*EXERCISE*.
Restate verbatim the span of lines below between the line with "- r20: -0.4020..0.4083" and the line with "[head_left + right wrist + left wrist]", including those two lines, and only that span.

*DATA*.
******
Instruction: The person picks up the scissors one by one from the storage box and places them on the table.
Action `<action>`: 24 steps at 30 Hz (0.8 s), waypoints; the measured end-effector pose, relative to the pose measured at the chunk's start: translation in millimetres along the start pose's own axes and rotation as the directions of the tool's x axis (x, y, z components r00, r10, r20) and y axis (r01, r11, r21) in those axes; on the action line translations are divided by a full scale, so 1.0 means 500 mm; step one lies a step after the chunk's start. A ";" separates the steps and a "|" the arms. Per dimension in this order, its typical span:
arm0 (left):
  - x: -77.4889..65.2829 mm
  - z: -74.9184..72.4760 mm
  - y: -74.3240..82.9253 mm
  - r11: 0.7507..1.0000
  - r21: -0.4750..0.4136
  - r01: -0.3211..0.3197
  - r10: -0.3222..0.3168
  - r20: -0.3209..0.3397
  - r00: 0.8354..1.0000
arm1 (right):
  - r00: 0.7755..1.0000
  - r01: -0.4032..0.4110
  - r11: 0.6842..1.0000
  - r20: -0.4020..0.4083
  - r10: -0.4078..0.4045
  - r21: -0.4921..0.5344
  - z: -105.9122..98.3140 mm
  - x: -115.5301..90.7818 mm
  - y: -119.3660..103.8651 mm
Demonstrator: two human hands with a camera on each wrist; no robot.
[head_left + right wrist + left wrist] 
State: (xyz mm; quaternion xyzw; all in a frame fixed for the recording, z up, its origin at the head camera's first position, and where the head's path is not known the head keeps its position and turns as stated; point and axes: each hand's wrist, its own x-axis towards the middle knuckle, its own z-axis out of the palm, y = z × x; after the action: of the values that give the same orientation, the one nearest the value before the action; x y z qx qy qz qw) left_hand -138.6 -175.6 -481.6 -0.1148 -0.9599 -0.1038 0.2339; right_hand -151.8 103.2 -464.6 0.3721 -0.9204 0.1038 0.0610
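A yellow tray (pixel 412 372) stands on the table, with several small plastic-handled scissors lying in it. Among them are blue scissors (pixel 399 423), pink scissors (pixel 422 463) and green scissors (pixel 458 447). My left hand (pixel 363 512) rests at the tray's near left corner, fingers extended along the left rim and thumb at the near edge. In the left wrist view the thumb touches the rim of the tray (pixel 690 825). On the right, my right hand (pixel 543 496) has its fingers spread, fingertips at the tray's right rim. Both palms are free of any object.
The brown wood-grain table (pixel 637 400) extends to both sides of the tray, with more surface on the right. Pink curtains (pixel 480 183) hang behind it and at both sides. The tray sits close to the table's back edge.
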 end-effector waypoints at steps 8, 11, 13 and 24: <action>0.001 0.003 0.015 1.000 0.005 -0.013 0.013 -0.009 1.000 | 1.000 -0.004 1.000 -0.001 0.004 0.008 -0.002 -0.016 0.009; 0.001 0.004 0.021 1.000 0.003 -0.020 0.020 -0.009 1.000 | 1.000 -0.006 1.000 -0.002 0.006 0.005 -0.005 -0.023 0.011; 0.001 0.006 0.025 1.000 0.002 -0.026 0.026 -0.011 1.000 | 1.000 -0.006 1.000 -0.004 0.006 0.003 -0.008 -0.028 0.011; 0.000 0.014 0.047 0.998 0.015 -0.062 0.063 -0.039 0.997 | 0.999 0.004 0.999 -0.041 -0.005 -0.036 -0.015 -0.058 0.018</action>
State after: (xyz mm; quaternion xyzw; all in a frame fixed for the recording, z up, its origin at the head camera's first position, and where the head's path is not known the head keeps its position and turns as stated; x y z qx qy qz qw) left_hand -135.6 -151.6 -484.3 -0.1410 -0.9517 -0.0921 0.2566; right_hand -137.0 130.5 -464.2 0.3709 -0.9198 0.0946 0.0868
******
*ANSWER SECTION*.
  - r20: -0.4020..0.4083
  - r10: -0.4078..0.4045
  - r21: -0.4921..0.5344
  - z: -105.9122..98.3140 mm
  - x: -115.5301..90.7818 mm
  - y: -119.3660..103.8651 mm
Demonstrator: two human hands with a camera on each wrist; no robot.
[head_left + right wrist + left wrist] 

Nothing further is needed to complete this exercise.